##### Data to use
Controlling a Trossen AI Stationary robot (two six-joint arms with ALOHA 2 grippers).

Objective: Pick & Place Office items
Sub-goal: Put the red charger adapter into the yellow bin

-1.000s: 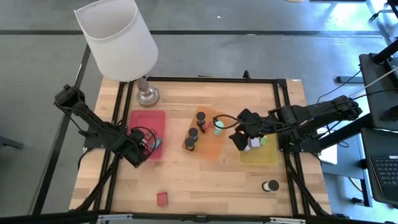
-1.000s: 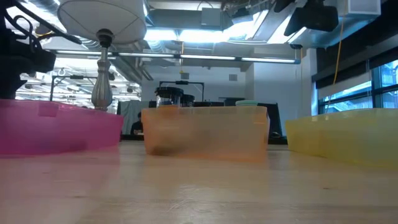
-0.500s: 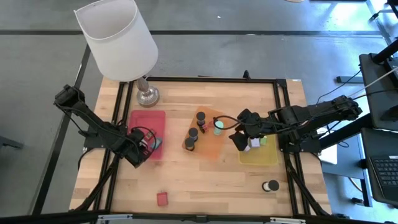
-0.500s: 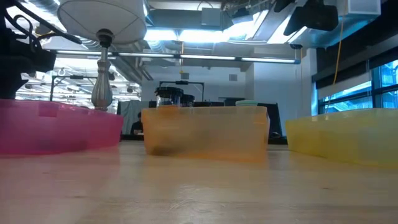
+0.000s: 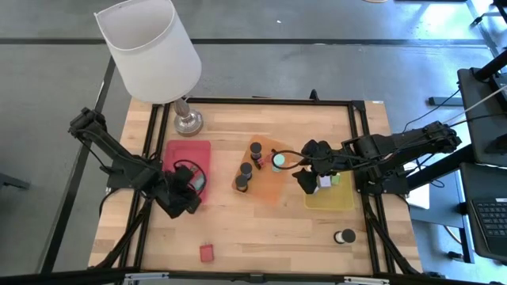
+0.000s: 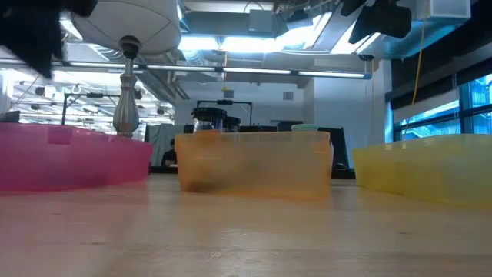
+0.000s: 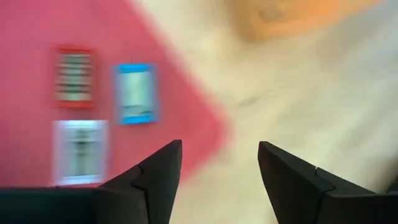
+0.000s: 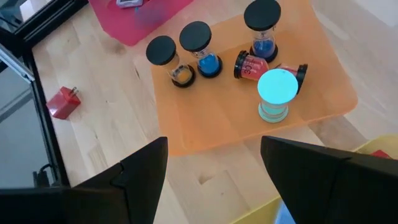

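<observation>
My left gripper (image 5: 188,192) is open and empty above the pink tray's (image 5: 178,154) near right corner. In the left wrist view (image 7: 219,149) a red-edged card (image 7: 74,76), a blue card (image 7: 135,93) and a white card (image 7: 79,149) lie flat in that tray. My right gripper (image 5: 303,180) is open and empty between the orange tray (image 5: 273,190) and the yellow tray (image 5: 333,198). Its wrist view (image 8: 214,146) shows black-capped bottles (image 8: 198,45), a teal-capped one (image 8: 277,92) and a red one lying on its side (image 8: 252,66) in the orange tray.
A red block (image 5: 207,252) lies on the table near the front edge, and a black-and-white roll (image 5: 344,236) at the near right. A white block (image 5: 323,182) lies in the yellow tray. The big lamp (image 5: 187,120) stands at the far left.
My left gripper has moved a little toward the table's near edge, off the pink tray's middle toward its near right corner, still open and empty.
</observation>
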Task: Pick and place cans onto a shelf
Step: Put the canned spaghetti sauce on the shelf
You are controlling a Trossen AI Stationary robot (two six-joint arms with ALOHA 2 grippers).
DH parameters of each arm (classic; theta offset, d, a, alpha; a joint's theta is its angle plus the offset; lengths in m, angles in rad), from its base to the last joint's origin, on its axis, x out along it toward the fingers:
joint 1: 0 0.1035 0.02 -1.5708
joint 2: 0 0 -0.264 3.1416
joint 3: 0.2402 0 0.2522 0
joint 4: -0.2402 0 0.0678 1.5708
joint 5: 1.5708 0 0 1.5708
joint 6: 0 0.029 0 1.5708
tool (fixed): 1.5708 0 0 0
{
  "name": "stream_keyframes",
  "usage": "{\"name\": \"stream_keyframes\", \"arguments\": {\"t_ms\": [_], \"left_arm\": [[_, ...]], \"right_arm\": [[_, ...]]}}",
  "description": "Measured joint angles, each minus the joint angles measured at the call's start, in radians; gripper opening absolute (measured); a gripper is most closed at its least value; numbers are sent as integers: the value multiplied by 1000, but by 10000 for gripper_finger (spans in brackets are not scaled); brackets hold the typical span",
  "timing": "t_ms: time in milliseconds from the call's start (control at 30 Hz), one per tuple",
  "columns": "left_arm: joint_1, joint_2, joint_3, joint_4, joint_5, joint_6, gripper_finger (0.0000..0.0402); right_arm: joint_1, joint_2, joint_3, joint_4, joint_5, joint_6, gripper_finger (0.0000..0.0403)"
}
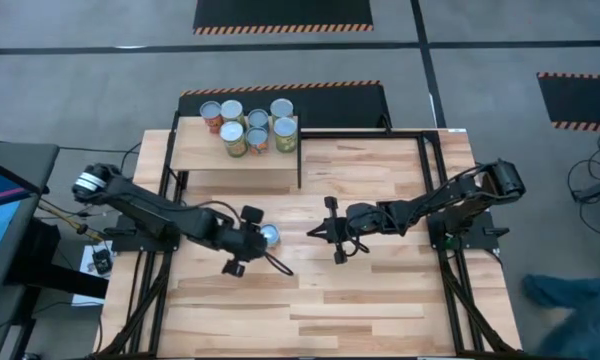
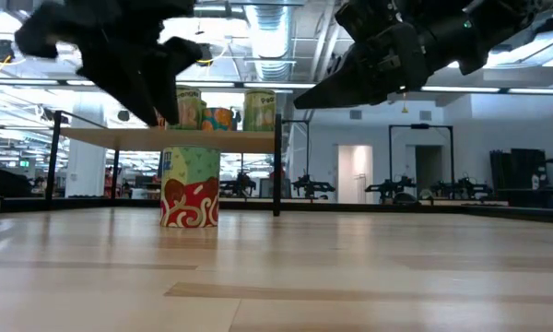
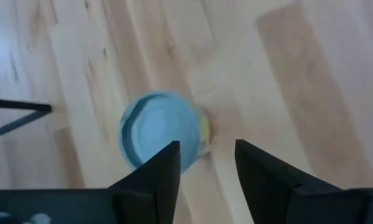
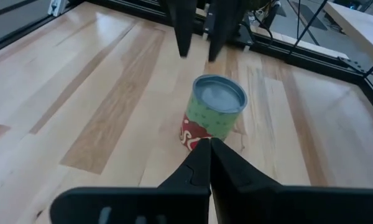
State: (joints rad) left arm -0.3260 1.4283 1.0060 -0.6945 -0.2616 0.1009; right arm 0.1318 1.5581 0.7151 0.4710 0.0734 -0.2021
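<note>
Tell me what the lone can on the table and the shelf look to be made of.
Can: probably metal, judging by its shiny silver-blue ridged lid, wrapped in what looks like a matte printed paper label in green and red. Shelf: seemingly light plywood, pale and smooth, without the striped planks of the tabletop; its finish looks matte.

1. overhead, looking straight down on the whole table.
2. at tabletop height, level across.
3. wrist views close above; all share one can.
</note>
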Motion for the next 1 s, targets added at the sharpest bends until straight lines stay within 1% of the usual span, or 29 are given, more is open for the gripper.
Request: {"name": "stream_keyframes", "arguments": {"t_ms": [67, 200, 333, 467, 533, 800, 867, 1000], "left_arm": [[4, 30, 1, -8, -28, 21, 147], [20, 63, 2, -14, -32, 55, 149], [38, 65, 2, -5, -40, 64, 142], [57, 65, -2, 0, -31, 67, 124], [65, 64, -24, 16, -11, 90, 115], [67, 65, -44, 37, -14, 107, 92], [67, 65, -45, 35, -11, 119, 83], [67, 65, -45, 36, 30, 146, 55]], "right_arm": [[0, 0, 0, 0, 0, 1, 21], [0, 0, 0, -1, 0, 4, 16], [0, 0, 0, -2, -1, 3, 15], [0, 0, 0, -2, -1, 4, 19], [0, 0, 0, -2, -2, 11, 19], [5, 0, 0, -2, -3, 11, 16], [5, 0, 0, -2, -3, 11, 19], [5, 1, 0, -2, -3, 11, 20]]}}
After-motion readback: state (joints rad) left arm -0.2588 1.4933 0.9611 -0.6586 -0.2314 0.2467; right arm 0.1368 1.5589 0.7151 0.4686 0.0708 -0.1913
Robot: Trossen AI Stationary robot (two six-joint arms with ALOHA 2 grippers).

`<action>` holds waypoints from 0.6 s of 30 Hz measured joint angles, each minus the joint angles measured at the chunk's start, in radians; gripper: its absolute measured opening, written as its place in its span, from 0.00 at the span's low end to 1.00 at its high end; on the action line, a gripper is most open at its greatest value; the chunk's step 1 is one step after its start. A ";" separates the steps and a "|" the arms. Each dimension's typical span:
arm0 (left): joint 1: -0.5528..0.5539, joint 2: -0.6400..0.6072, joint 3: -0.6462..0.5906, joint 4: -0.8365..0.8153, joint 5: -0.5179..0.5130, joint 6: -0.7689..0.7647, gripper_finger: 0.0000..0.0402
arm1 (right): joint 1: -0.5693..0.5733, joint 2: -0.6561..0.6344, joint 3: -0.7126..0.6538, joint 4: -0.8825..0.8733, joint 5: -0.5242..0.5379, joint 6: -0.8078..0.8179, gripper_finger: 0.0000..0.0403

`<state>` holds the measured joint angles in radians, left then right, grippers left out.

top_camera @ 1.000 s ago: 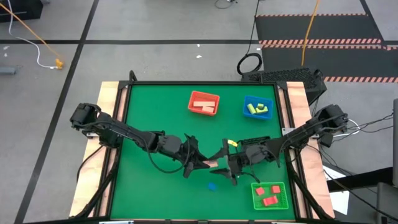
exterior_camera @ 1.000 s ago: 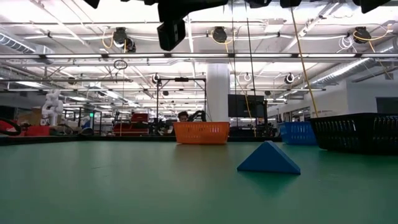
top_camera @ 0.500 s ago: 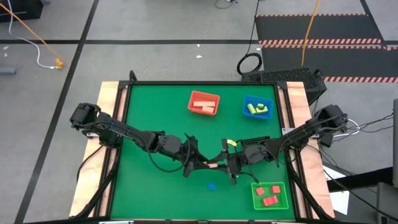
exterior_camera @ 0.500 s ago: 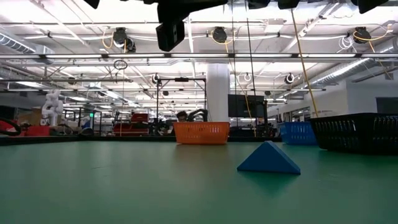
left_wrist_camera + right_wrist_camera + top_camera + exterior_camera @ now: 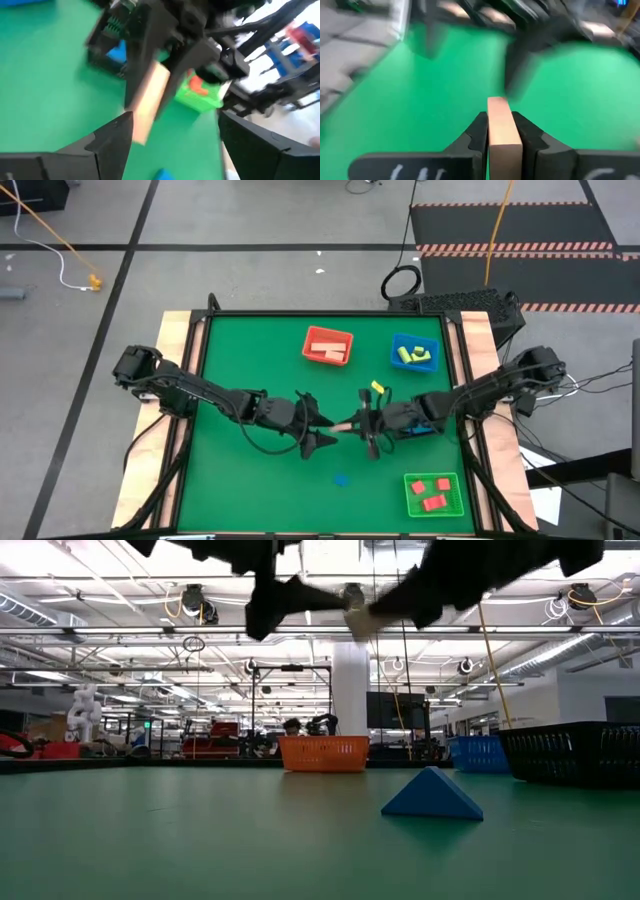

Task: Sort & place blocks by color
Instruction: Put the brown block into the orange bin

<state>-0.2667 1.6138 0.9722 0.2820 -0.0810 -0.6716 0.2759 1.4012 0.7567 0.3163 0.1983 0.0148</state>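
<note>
So far, most of the sorting looks done. On the far side of the desk (image 5: 230,360), the red tray (image 5: 327,345) holds pale wood blocks (image 5: 323,347), and to its right the blue tray (image 5: 414,353) holds yellow-green blocks (image 5: 412,356). At the near right corner the green tray (image 5: 433,493) has three red blocks (image 5: 431,492) in it. None of those trays matches its contents by colour, so I take the pairing as a fixed scheme rather than a mistake.

Right now a pale wood bar (image 5: 503,131) is up in the air over the middle of the desk, between my two arms. My right hand (image 5: 503,131) is clamped on one end of it, fingers (image 5: 477,131) pressed against its flat sides. My left hand (image 5: 172,132) has its fingers apart, with the bar's other end standing between them and not squeezed, so the bar is mine on the right side.

What remains, as I judge it: this bar belongs with the other wood pieces in the red tray at the far side. One blue block (image 5: 341,478), a wedge shape, lies alone on the near part of the desk, left of the green tray. A black tray (image 5: 572,752) shows only in the low view, and I cannot tell what it holds.
</note>
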 joint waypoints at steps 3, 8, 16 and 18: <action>-0.004 0.000 0.000 -0.099 -0.023 0.022 0.72 | -0.068 -0.013 -0.003 -0.079 0.014 0.031 0.10; -0.005 0.000 0.000 -0.249 -0.034 0.042 0.72 | -0.196 -0.014 -0.002 -0.142 0.012 0.030 0.10; -0.046 0.033 0.000 -0.297 -0.052 0.204 0.73 | -0.407 -0.005 -0.002 -0.074 0.009 0.059 0.10; -0.057 0.055 0.000 -0.261 -0.052 0.261 0.73 | -0.448 0.014 -0.002 -0.029 0.007 0.066 0.10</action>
<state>-0.3237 1.6690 0.9722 0.0209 -0.1332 -0.4111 -0.1721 1.4153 0.7547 0.2876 0.2057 0.0812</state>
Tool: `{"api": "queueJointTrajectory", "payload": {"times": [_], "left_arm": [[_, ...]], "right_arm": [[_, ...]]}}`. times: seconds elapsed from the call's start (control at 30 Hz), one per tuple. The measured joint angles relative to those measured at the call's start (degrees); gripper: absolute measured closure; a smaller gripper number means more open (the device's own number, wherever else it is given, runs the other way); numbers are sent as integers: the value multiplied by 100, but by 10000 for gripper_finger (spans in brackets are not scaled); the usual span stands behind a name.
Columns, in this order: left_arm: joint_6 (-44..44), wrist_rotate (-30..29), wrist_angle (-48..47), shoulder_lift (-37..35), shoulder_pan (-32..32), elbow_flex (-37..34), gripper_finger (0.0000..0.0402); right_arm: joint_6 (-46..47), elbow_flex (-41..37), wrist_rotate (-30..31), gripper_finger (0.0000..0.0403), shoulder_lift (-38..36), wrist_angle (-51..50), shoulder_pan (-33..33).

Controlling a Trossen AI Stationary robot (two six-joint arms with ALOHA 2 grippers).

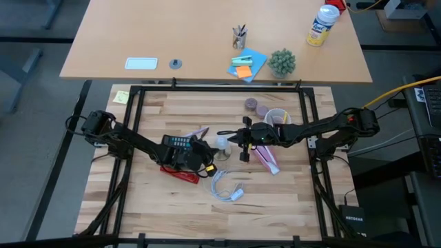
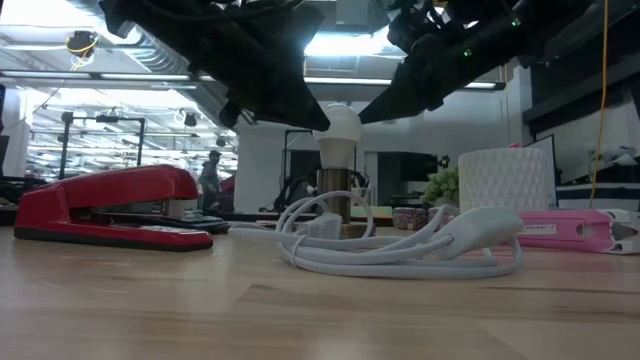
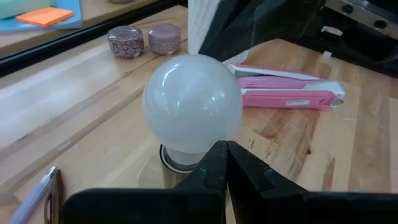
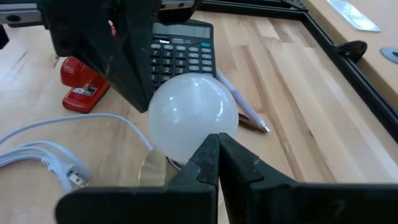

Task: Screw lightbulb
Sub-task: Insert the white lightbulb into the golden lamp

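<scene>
Left gripper: fingers pressed together, holding nothing, tips right at the bulb's neck
Right gripper: fingers likewise pinched shut and empty, tips at the bulb's lower curve from the opposite side
Lightbulb: stands upright mid-table between the two grippers, seated in a socket
Key relation: the bulb sits directly ahead of both sets of fingertips, long axis vertical; both arms look about equally near, so either would need to open before gripping
Bulb look: smooth frosted white globe, narrowing to a short neck
Nearby: calculator, red stapler, white cable, pink stapler
</scene>
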Motion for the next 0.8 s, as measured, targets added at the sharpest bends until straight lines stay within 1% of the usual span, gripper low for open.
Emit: {"api": "queueJointTrajectory", "payload": {"times": [0.13, 0.33, 0.67, 0.8], "left_arm": [[-201, -270, -142, -1, -49, 0, 401], [-599, -504, -383, -11, -57, 0, 401], [-650, -809, -405, -11, -51, 0, 401], [-651, -961, -487, -16, -53, 0, 401]], "right_arm": [[77, 0, -58, 395, 0, -3, 2], [79, 0, -424, 395, 0, 1, 9], [79, 0, -782, 395, 4, 60, 15], [77, 0, -785, 395, -31, 104, 14]]}}
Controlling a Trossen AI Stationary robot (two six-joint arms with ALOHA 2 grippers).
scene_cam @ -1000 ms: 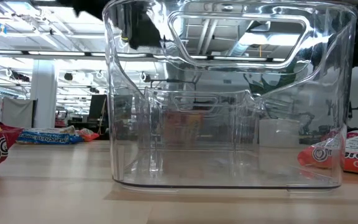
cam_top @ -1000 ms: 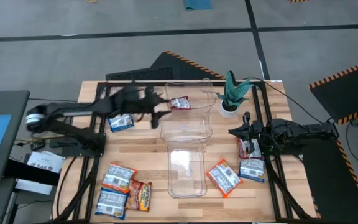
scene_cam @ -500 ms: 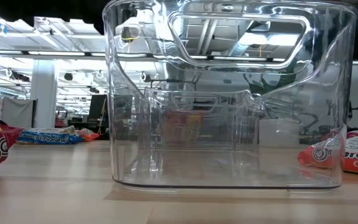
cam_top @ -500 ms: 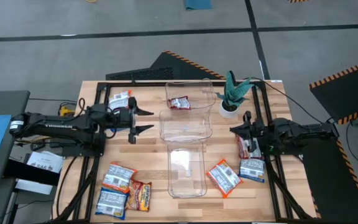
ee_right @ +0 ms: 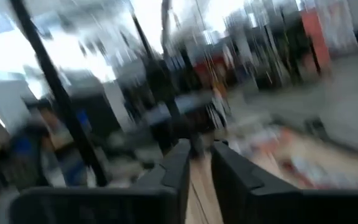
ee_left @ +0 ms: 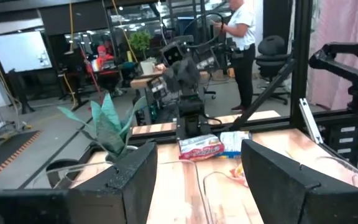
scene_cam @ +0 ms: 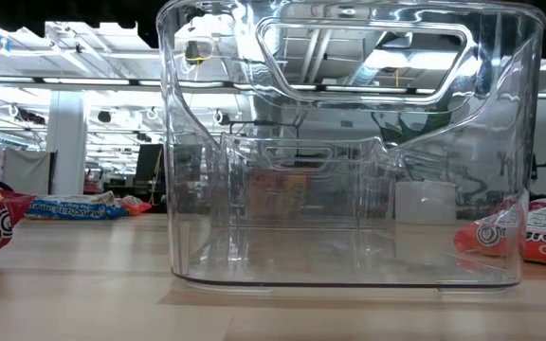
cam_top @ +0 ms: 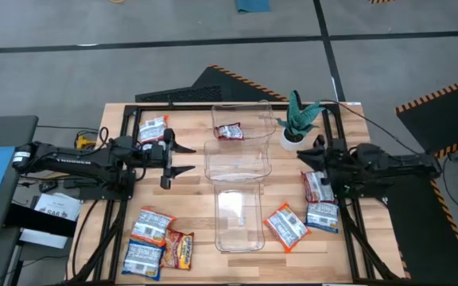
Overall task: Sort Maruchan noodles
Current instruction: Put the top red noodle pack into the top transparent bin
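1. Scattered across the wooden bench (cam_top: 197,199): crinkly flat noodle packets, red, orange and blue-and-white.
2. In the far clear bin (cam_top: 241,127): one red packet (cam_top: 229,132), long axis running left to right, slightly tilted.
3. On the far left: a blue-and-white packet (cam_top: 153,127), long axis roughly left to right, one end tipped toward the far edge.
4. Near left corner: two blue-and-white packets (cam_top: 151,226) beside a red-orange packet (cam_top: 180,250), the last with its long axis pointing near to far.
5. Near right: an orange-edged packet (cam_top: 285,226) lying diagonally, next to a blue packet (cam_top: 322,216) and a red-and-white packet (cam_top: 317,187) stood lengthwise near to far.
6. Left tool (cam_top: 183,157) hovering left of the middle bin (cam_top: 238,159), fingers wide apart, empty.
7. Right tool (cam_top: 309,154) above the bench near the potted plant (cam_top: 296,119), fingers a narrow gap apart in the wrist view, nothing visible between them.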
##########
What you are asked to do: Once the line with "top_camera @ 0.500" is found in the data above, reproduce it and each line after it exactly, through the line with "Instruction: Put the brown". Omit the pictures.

Answer to the problem:
top_camera @ 0.500 s ago: 
exterior_camera @ 0.500 s ago: 
left_wrist_camera + right_wrist_camera + top_camera + exterior_camera @ now: 

Task: Sort & place blocks by color
Instruction: Put the brown block into the orange bin

There is no more to this exercise.